Einer der Gründe, warum Rugby in den Vereinigten Staaten den Ruf hat, „gefährlich“ zu sein, ist, dass der Durchschnittsamerikaner, wenn er Rugby spielen sieht, einen Sport mit freiem Kontakt sieht. Da Rugby nicht den gewohnten Stop-and-Start-Charakter von Fußball und anderenTV-förmigen Sportarten hat, kann Rugby dem Uneingeweihten verwirrend und „furchterregend“ erscheinen.
Die Beulen, blauen Flecken und Schrammen, die man an den Ellbogen, Knien und im Gesicht vieler Rugby-Spieler sieht, können zwar beunruhigend wirken, sind aber weit weniger besorgniserregend als die vorderen Kreuzbandrisse, Fingerbrüche und -verrenkungen und Brustkorbprellungen, die für eine Sportart wie Fußball typisch sind, bei der schwere Schutzausrüstung getragen wird.
Verletzungsraten
Ich habe eine der ersten Studien über Rugby-Verletzungen in den Vereinigten Staaten durchgeführt, aus der hervorging, dass die Verletzungshäufigkeit beim Rugby im Vergleich zum Fußball recht gering ist (10 % im amerikanischen Club-Rugby gegenüber 52 % im College-Football der NCAA). Meine Studie wurde in der von Experten begutachteten Fachzeitschrift AmericanJournal of Sports Medicine veröffentlicht. Nachfolgende Studien haben meine Ergebnisse bestätigt.
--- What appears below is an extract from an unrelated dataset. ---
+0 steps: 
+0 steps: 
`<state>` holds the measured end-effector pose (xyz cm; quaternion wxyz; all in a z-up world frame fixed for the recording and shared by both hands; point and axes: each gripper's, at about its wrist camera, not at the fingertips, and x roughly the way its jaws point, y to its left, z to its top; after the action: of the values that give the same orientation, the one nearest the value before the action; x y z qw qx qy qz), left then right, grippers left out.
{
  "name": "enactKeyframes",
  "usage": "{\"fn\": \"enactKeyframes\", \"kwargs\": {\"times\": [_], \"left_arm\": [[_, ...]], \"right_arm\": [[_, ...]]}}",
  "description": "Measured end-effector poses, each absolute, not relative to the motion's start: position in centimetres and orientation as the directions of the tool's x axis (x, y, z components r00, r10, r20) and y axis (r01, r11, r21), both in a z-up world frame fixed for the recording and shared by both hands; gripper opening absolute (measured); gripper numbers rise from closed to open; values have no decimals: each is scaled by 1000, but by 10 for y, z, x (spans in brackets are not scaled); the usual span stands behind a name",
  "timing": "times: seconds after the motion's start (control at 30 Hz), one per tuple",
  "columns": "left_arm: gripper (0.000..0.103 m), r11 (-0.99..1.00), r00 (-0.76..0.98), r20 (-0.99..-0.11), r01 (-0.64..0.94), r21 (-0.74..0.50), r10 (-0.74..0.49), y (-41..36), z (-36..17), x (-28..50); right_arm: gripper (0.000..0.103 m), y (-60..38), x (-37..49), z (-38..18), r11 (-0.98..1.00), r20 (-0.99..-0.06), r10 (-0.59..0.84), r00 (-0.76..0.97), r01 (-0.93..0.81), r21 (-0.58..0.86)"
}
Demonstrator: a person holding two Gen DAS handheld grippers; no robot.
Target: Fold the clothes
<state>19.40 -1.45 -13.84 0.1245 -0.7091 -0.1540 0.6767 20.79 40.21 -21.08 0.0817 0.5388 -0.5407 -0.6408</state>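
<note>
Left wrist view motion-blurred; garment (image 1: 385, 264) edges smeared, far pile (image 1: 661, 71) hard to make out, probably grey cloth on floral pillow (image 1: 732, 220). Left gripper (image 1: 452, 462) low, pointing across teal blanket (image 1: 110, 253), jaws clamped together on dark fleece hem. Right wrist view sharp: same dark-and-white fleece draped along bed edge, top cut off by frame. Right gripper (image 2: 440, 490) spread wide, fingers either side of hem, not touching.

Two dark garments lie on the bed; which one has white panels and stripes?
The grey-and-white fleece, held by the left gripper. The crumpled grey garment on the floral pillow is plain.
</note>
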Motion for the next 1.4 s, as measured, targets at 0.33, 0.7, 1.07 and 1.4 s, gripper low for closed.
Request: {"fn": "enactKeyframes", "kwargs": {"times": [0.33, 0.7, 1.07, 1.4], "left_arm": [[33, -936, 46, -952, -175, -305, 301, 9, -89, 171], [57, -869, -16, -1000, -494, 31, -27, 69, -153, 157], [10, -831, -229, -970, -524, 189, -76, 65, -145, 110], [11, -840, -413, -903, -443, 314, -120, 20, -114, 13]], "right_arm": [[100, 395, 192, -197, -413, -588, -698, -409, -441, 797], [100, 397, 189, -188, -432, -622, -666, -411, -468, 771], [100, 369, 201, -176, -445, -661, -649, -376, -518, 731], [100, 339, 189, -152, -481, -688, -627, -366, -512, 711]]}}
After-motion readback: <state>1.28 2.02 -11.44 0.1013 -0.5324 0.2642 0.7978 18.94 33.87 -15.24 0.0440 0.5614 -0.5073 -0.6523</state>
Es wäre unaufrichtig zu behaupten, Rugbyspieler würden sich nie verletzen. Auf der Grundlage der zahlreichen Studien müssen wir jedoch zu der wissenschaftlichen Schlussfolgerung gelangen, dass Rugby nicht so verletzungsanfällig ist wie andere Kontakt- und Aufprallsportarten, von denen die meisten von uns glauben, dass sie den NCAA-Status verdienen, und dass es ein relativ sicherer Sport in der Palette der sportlichen Aktivitäten ist, die unseren jungen Männern und Frauen zur Verfügung stehen.
Seit der ersten Studie, die ich durchgeführt habe, hat sich die Sportmedizin zu einem Fachgebiet entwickelt, und es ist eine umfangreiche Literatur über die Sicherheit aller Sportarten, einschließlich Rugby, entstanden. Wenn Sie die Literatur durchsehen, werden Sie keine Beweise finden, die darauf hindeuten, dass Rugby in High Schools und Colleges auf der ganzen Welt keinen legitimen Platz mehr haben sollte.
Aus all den oben genannten Gründen habe ich keine Bedenken, aufgrund meiner persönlichen und beruflichen Erfahrung zu erklären, dass Rugby einen Platz in amerikanischen Colleges und High Schools verdient hat.
Dr. Lyle Micheli ist Direktor der Abteilung für Sportmedizin am Boston Children’s Hospital und außerordentlicher klinischer Professor für orthopädische Chirurgie an der Harvard Medical School. Er ist ehemaliger Präsident des American College of Sports Medicine und derzeit Vorsitzender des Massachusetts Governor’s Council on Physical Fitness and Sports. Dr. Micheli ist Vorsitzender des USA Rugby’s Medical & Risk Management Committee.